*PROBLEM REQUIREMENTS*
Give the number of lines below that contain the word "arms", and nothing else.
*** Opening of INPUT MATERIAL ***
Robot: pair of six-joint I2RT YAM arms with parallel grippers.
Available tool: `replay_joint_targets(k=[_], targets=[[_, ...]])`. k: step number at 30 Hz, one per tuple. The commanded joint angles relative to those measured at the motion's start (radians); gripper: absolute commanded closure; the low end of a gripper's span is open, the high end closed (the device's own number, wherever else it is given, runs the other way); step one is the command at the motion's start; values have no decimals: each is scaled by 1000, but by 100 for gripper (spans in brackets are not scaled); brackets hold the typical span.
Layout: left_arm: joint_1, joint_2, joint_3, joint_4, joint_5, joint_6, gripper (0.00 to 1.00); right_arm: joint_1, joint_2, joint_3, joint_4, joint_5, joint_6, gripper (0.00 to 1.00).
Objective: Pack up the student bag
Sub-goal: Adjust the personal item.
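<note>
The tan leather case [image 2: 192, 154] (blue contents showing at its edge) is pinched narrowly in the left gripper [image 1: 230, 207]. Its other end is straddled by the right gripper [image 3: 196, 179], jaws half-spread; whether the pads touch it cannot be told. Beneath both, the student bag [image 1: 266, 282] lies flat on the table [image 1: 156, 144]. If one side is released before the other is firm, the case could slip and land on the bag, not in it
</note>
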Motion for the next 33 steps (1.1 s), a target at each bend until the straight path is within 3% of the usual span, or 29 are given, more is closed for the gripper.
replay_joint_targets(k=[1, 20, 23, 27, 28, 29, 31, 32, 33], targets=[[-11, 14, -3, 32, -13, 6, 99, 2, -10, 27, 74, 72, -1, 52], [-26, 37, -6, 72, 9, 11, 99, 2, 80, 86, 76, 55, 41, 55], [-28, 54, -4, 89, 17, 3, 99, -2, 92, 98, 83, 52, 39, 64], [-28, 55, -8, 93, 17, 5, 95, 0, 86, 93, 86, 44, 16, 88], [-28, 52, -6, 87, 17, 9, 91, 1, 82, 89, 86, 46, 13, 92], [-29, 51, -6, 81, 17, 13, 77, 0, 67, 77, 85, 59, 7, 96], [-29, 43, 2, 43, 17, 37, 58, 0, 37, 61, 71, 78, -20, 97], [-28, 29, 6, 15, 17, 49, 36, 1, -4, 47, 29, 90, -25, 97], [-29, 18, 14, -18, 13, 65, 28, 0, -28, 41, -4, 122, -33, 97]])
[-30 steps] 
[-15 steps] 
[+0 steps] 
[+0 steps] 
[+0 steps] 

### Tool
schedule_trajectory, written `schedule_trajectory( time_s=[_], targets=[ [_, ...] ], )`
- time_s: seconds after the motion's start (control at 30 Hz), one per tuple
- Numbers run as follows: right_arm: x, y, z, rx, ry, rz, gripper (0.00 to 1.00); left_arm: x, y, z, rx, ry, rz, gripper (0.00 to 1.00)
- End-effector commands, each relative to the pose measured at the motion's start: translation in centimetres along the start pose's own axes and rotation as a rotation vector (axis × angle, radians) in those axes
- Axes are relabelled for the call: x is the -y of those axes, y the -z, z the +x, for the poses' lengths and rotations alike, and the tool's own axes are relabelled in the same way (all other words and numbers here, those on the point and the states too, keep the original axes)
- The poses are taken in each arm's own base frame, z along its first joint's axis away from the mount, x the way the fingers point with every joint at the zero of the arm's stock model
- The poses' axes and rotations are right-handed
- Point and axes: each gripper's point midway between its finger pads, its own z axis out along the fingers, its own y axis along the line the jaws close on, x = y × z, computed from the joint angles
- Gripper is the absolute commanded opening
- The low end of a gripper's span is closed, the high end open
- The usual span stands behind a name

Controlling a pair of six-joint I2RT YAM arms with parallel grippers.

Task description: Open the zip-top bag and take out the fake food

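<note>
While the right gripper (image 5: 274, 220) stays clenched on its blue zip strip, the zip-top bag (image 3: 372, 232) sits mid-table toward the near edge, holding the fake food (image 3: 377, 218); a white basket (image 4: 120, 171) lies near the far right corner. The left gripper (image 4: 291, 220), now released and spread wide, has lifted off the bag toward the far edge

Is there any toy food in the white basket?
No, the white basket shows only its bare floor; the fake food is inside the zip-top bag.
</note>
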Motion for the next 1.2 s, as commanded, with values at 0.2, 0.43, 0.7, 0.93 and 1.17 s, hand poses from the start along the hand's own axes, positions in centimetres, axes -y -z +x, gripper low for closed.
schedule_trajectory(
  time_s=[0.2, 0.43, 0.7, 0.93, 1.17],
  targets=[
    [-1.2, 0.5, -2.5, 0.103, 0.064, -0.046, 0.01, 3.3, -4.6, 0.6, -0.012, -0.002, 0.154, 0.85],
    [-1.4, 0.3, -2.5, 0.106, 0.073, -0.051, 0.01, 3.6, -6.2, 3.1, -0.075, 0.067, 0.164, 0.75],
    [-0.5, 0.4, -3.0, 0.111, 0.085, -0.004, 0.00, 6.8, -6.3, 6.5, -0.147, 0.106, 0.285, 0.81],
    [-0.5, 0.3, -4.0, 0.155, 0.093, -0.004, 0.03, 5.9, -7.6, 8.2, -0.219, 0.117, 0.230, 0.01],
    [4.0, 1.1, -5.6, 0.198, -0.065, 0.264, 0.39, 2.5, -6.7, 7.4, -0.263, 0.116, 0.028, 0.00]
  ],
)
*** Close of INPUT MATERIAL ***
*EXERCISE RESULT*
2